50,000 websites affected by HTML injection vulnerability
On December 12, 2025, a vulnerability report on Wordfence.com based on research by Open Roads, responsibly informed the WordPress community on a combination of vulnerabilities in TI WooCommerce Wishlist, a WordPress plugin with more than 50,000 estimated active installations. This vulnerability makes it possible for unauthenticated visitors of a website to modify wishlist items and inject arbitrary HTML content into any publicly shared wishlist by exploiting an Insecure Direct Object Reference in the handling of the tinv_wishlistkey cookie. The plugin accepts this cookie as proof of ownership without performing proper authorization checks. As a result, unauthorized users can modify the content of shared wishlists they do not own. The vulnerability allows attackers to submit arbitrary HTML through the form[] metadata array, leading to stored HTML injection across user-visible content.
WordPress security researcher Pim Schaaf contacted creator of the TI WooCommerce Wishlist plugin, templateinvaders, on multiple occasions in an effort to fully disclose these findings to the team, without any response over a period of more than two weeks. Subsequently, the report was escalated to Wordfence.
The CVSS rating for this vulnerability is medium (5.3).
See the original vulnerability disclosure on Wordfence.com©.
Technical Analysis
TI WooCommerce Wishlist is a WordPress plugin, extending WooCommerce to allow users to save their favorite products for later, increasing the likelihood of return visits and purchases. The wishlist feature is advertised as easy to use and encouraging customers to buy more products than they initially planned. The ability to share wishlists is said to attract new potential customers and increase a site’s visibility.
Wishlists created through this plugin get a generated unique key, which identifies a wishlist and is disclosed in a shareable wishlist URL. Ownership of a wishlist is verified by comparing the key with the contents of a cookie called tinv_wishlistkey, which is set in the owner’s browser. Changing or adding a cookie to match the key in a TI WooCommerce Wishlist share URL allows unauthenticated attackers to change the contents of the wishlist identified by that key, including adding, removing and – most importantly – modifying wishlist items.
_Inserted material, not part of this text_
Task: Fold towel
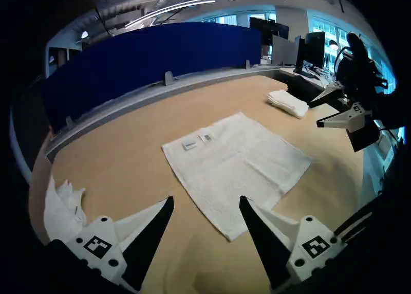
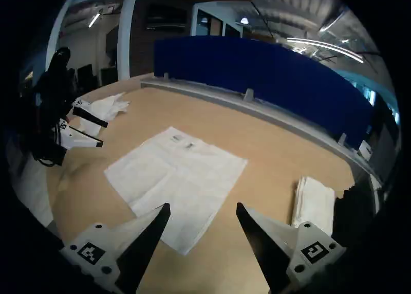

Further examination of the plugin revealed that metadata can be stored with wishlist items, which is subsequently displayed on the wishlist, leading to unauthenticated HTML Injection across user visible content.
Minimal proof of concept
The following curl command and screenshot show that setting the tinv_wishlistkey to match a user’s shared wishlist key, combined with metadata stored in the form[] parameter allow modification of users’ wishlists and HTML to be stored with products to users’ shared wishlist.
curl --location 'http://wordpress.localhost/shop/' \
--header 'Host: wordpress.localhost' \
--header 'Content-Type: multipart/form-data; boundary=----geckoformboundaryd1b48c9c01d6501d2b85b39b92bb1cf' \
--header 'Cookie: tinv_wishlistkey=70353c' \
--form 'tinv_wishlist_id=""' \
--form 'product_type="simple"' \
--form 'product_id="15"' \
--form 'product_variation="0"' \
--form 'product_action="addto"' \
--form 'form[malicious_link]=<a href="https://example.org">Malicious link</a>'
XSS vulnerabilities are limited due to usage of sanitize_html_class() and wp_kses_post() for the metadata display in templates/ti-wishlist-item-data.php. However, as user’s own lists may be expected to be a safe resource on a trusted URL, elevated risks can be presumed for phishing attacks through this vulnerability.
Disclosure timeline
13th May 2025: Reached out to [email protected] (no response)
20th May 2025: Reminded creator on [email protected] (no response)
30th May 2025: Disclosed vulnerability through WPScans vulnerability submission form (denied)
18th August 2025: Disclosed vulnerability through Wordfence Intelligence
19th August 2025: Report validated by Wordfence Intelligence and CVE-2025-9207 assigned
19th November 2025: Plugin creators release version 2.11.1 which prevents share_key access to authenticated-user wishlists and strips HTML from item meta
12th December 2025: TI WooCommerce Wishlist <= 2.10.0 – Unauthenticated HTML Injection with CVE-2025-9207 published in the Wordfence Intelligence Vulnerability database
Conclusion
In this blog post, we detailed an HTML Injection vulnerability within the TI WooCommerce Wishlist plugin affecting versions 2.10.0 and earlier. This vulnerability allows unauthenticated threat actors, with minimal permissions, to store malicious HTML on the server.
We encourage WordPress users to verify that their sites are updated to the latest patched version of TI WooCommerce Wishlist as soon as possible.
If you know someone who uses this plugin on their site, we recommend sharing this advisory with them to ensure their site remains secure.